• [Activity] Reading the records below, find how many lines include the word "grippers" and give that number alone.
▼
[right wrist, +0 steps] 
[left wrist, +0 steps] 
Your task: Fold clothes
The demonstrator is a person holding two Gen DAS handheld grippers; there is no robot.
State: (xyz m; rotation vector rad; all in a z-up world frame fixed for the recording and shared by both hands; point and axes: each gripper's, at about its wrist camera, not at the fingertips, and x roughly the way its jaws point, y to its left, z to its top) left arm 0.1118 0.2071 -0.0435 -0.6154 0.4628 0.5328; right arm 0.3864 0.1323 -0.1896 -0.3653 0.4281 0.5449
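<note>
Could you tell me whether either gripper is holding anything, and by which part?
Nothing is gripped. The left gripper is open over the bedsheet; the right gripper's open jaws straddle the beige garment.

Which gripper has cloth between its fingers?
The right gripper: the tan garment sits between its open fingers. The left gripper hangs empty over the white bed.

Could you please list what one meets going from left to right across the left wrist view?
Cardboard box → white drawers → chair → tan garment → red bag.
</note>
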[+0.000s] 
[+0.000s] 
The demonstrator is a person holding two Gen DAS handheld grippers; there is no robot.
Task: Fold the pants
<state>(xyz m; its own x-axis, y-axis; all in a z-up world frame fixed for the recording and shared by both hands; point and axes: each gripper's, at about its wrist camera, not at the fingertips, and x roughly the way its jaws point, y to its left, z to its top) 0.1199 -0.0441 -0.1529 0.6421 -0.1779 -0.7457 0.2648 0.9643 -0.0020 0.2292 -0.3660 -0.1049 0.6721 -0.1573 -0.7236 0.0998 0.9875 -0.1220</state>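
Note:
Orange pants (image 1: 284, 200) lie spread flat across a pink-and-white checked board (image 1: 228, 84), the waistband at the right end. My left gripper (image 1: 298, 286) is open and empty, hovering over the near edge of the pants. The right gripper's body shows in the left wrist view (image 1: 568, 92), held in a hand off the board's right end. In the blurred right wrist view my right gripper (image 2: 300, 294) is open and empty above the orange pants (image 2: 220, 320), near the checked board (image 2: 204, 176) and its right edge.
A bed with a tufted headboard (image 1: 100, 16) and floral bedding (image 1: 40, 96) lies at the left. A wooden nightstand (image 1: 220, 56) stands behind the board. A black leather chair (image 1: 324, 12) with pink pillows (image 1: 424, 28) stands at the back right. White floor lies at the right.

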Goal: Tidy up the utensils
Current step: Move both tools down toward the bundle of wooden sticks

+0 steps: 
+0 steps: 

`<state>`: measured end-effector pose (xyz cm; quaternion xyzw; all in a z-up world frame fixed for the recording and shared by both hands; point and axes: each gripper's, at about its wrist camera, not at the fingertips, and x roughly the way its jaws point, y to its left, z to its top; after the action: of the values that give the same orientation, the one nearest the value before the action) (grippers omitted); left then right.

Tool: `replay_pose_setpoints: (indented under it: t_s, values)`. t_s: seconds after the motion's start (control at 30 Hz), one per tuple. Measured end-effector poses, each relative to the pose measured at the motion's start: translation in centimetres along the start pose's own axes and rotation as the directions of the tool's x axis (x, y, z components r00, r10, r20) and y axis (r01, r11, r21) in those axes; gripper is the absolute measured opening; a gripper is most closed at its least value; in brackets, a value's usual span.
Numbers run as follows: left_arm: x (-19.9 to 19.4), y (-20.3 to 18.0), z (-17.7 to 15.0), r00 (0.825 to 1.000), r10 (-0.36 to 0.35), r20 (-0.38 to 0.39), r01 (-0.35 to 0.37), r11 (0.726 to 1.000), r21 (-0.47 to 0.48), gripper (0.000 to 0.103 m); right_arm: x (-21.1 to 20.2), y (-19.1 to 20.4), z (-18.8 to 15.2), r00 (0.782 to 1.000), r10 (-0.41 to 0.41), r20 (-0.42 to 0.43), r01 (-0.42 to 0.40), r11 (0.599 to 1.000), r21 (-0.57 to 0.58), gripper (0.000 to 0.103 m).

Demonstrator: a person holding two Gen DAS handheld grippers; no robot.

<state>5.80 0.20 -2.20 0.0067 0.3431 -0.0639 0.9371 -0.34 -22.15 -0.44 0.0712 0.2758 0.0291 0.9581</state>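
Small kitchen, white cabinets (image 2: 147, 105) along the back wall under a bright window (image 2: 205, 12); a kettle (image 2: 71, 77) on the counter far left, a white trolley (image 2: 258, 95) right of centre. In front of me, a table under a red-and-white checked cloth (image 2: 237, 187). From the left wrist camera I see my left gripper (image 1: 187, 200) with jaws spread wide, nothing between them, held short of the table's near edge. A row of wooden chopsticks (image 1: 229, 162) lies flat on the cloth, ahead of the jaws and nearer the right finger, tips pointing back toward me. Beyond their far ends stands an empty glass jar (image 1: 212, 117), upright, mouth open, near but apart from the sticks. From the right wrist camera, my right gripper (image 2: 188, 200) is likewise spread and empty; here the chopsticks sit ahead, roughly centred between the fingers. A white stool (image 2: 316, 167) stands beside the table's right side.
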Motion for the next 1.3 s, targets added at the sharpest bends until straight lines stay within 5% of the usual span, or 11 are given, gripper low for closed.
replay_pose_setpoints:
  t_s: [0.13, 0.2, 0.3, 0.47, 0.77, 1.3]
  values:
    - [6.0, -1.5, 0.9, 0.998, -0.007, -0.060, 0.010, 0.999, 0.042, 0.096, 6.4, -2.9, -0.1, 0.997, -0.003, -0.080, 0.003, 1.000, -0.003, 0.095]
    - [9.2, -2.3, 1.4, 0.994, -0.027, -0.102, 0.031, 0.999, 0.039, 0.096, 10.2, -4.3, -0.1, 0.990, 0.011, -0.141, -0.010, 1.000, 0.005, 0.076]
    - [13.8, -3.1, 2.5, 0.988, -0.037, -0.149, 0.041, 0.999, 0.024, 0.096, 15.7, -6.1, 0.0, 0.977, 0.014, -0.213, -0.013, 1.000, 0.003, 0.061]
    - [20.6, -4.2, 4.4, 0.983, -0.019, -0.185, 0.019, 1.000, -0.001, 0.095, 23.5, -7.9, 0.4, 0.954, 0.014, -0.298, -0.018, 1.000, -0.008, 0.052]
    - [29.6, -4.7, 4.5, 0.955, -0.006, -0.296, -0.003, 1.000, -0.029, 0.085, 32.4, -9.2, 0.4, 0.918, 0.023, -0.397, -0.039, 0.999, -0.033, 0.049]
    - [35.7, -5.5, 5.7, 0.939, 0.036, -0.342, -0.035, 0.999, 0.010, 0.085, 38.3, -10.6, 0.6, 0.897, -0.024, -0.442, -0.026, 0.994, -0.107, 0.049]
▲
• [Answer for this exercise] 4